Para os colegas que trabalham nas emergências e unidades de terapia intensiva pelo país afora, vocês já devem ter percebido a elevada incidência de síndromes coronarianas agudas em ambientes de temperatura baixa. Eu mesmo me questiono sobre o tema desde o meu Internato e, realmente, há bases científicas para tal ocorrência. Reforcei o assunto recentemente após conversar com uma colega médica, Major do Exército Brasileiro, que insistentemente solicitou ao comandante de sua unidade para que não permitisse a realização do treinamento físico militar em temperaturas extremas, tanto altas como baixas. Geralmente o pessoal do aprovisionamento treina no período da tarde, pois exercem suas funções desde a madrugada preparando a alimentação da tropa. Em alguns locais, tal horário ostenta um calor intenso; assim como o período matutino que, em certos períodos do ano e localidades do Brasil, possuem um frio desagradável. Mesmo baseando-se em textos científicos, seu comandante pouco ligou para a recomendação e manteve as atividades físicas em tal horário considerado impróprio. Felizmente não houve baixas, mas o risco foi grande.
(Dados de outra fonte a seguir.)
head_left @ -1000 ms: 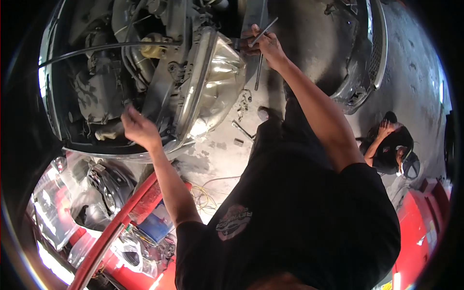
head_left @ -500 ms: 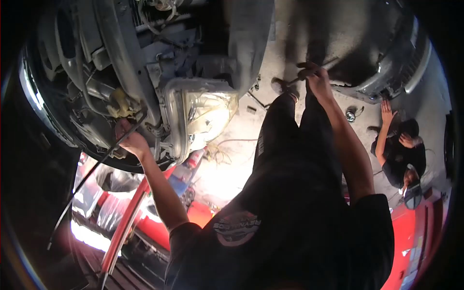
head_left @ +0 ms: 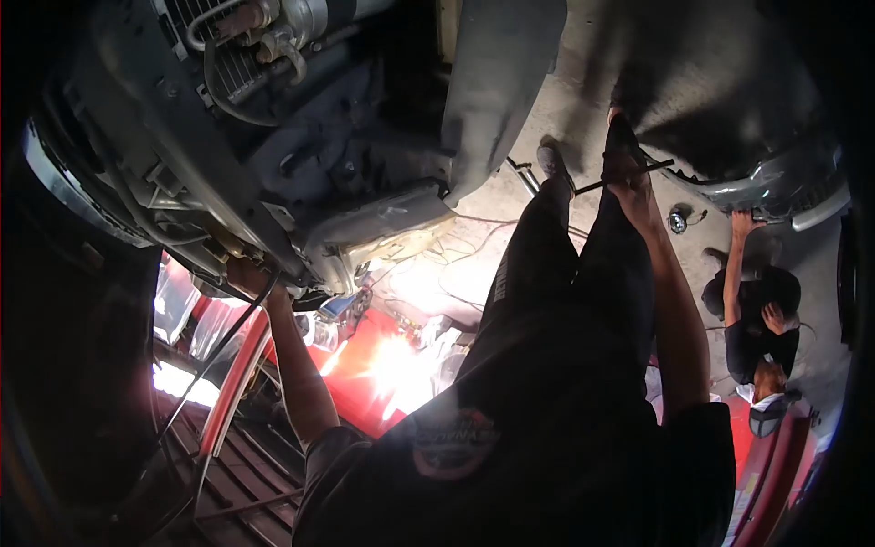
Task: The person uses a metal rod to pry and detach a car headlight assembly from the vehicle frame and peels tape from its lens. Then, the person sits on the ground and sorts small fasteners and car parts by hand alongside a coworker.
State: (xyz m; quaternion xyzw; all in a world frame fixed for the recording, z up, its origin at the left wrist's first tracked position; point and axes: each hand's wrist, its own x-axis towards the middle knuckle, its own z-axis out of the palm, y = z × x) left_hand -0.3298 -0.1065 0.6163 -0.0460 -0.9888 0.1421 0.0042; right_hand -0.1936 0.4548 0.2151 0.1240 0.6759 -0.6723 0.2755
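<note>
Showing only partly at the car's front end [head_left: 150, 100], the left hand [head_left: 244, 275] is shadowed; whether anything is gripped cannot be told. Rightward, over the concrete floor [head_left: 579, 96], a dark bar [head_left: 658, 168] is clasped mid-length by the right hand [head_left: 631, 191], sensibly so: stiff, weighty metal, probably. Farther right, a co-worker [head_left: 767, 296] is seen low.

A slim, dark bar-shaped tool [head_left: 656, 168] slants in the right hand [head_left: 629, 182].

Right hand [head_left: 629, 182] grips a dark bar [head_left: 660, 168], left hand [head_left: 246, 276] at the car's front [head_left: 155, 118]. A co-worker's hand [head_left: 745, 221] is by a bumper [head_left: 756, 182].
</note>
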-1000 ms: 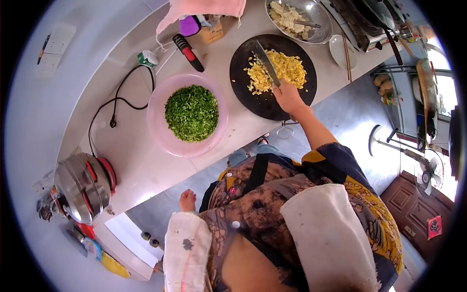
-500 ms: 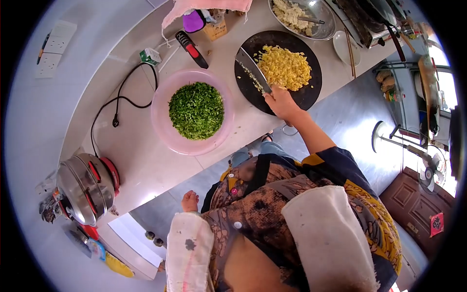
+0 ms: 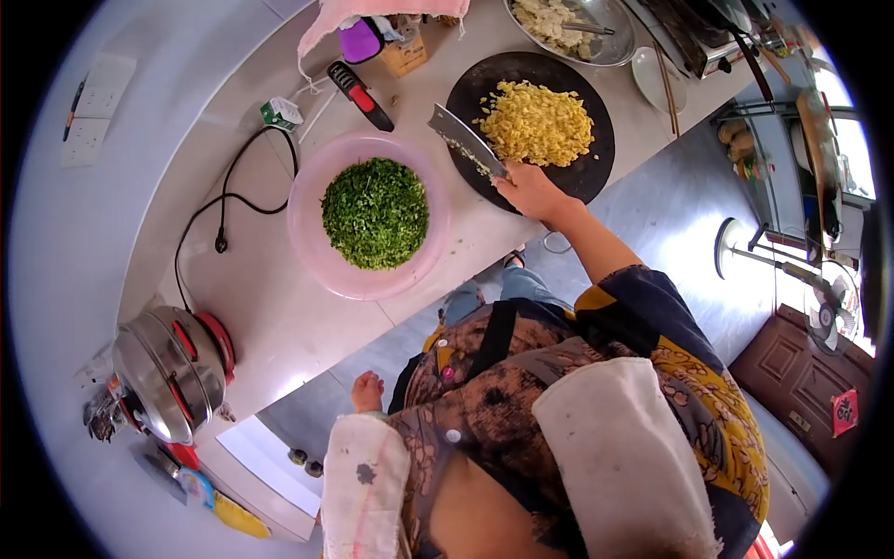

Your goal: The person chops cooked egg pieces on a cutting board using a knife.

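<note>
My right hand [image 3: 535, 191] grips the handle of a kitchen knife [image 3: 466, 142]. The blade points to the upper left, with small pale bits stuck along it, and reaches past the left rim of a round dark board [image 3: 596, 182]. On that board lies a heap of chopped yellow egg [image 3: 538, 123], apart from the blade. Left of the board, a pink basin [image 3: 305, 219] contains finely chopped greens [image 3: 375, 212]. My left hand [image 3: 368, 389] hangs low in front of my body, its fingers curled and nothing visible in them.
Behind the board is a metal bowl [image 3: 626, 54] of pale food. A white plate [image 3: 649, 74] with chopsticks [image 3: 667, 88] stands at right. A red-and-black handled tool [image 3: 361, 96], a black cord [image 3: 223, 200] and a steel electric pot [image 3: 158, 373] are on the counter.
The knife has swung left and flatter, its tip moving off the board toward the basin side. My right hand shifted slightly left. My left hand stays almost where it was.
</note>
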Tool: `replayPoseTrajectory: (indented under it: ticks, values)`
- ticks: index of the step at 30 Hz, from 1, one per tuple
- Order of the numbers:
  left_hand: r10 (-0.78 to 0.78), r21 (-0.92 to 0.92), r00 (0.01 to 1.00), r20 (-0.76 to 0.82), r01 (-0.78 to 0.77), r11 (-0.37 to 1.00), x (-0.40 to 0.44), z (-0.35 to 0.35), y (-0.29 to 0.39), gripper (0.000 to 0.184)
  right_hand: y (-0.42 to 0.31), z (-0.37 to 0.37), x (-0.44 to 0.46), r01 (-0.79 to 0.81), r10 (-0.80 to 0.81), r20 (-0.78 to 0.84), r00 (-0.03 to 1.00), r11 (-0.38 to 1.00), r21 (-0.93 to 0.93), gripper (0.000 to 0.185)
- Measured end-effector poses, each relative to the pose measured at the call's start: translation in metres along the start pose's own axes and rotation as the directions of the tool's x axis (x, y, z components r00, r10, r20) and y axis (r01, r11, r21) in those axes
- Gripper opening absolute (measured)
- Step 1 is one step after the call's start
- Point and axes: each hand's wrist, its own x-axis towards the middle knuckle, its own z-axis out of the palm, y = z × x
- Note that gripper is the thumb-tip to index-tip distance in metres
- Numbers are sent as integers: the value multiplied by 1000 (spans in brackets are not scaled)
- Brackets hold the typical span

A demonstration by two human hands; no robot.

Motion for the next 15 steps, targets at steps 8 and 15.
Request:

Palestras nas Formações Sanitárias nas Organizações Militares são realizadas anualmente sobre os efeitos do calor sobre o organismo durante as atividades físicas, mas pouco se fala sobre o que o frio pode causar. Em alguns locais, como o Sul do Brasil e regiões montanhosas, o clima costuma ser mais ameno e, em algumas épocas do ano, com temperatura entre 0 e 10 graus Celsius. A exposição a tais temperaturas aumenta o risco de doenças coronarianas, principalmente na população adulta, do sexo masculino e de meia idade. Tal fato decorre de que em baixas temperaturas há um aumento do estímulo adrenérgico do organismo humano, levando a uma elevação dos níveis pressóricos (aumento da pressão arterial). Há uma necessidade de se manter a temperatura corpórea nos níveis basais em detrimento do clima, levando a essas consequências. Outra alteração significativa é o aumento da força de adesão plaquetária. A origem das famosas placas de ateroma baseia-se na instabilidade de placas lipídicas aderidas às artérias coronarianas, as quais irrigam o músculo cardíaco. Quando uma placa desta se rompe, há uma reação inflamatória local. O organismo entende que há necessidade de reparar tal dano, ativando a cascata de coagulação, estimulando a adesão de plaquetas para este local. O que ocorre é que devido ao acúmulo destes elementos de coagulação, pode haver obstrução parcial ou completa da artéria, levando à deficiência de suprimento de oxigênio para os miócitos cardíacos, iniciando o processo isquêmico e consequente Infarto do Miocárdio, que por vezes pode ser fatal e súbito, dependendo da área cardíaca abrangida pela necrose. Outra alteração que pode ocorrer com o frio é a predisposição à vasoespasmos (redução do calibre das artérias) que, mesmo sem as placas de ateroma, pode levar à obstrução súbita da irrigação sanguínea.
Espero que haja uma melhor consciência de nossos comandantes, tanto de quartéis quanto de hospitais militares, de que a higidez (e a vida) de nossos militares vale mais do que o cumprimento de horários e burocracia, e por vezes até desconhecimento e ignorância dos mesmos. Sugiro que este texto seja o mais compartilhado possível, até servindo como embasamento dependendo das situações nas Organizações Militares espalhadas pelos diversos rincões do Brasil!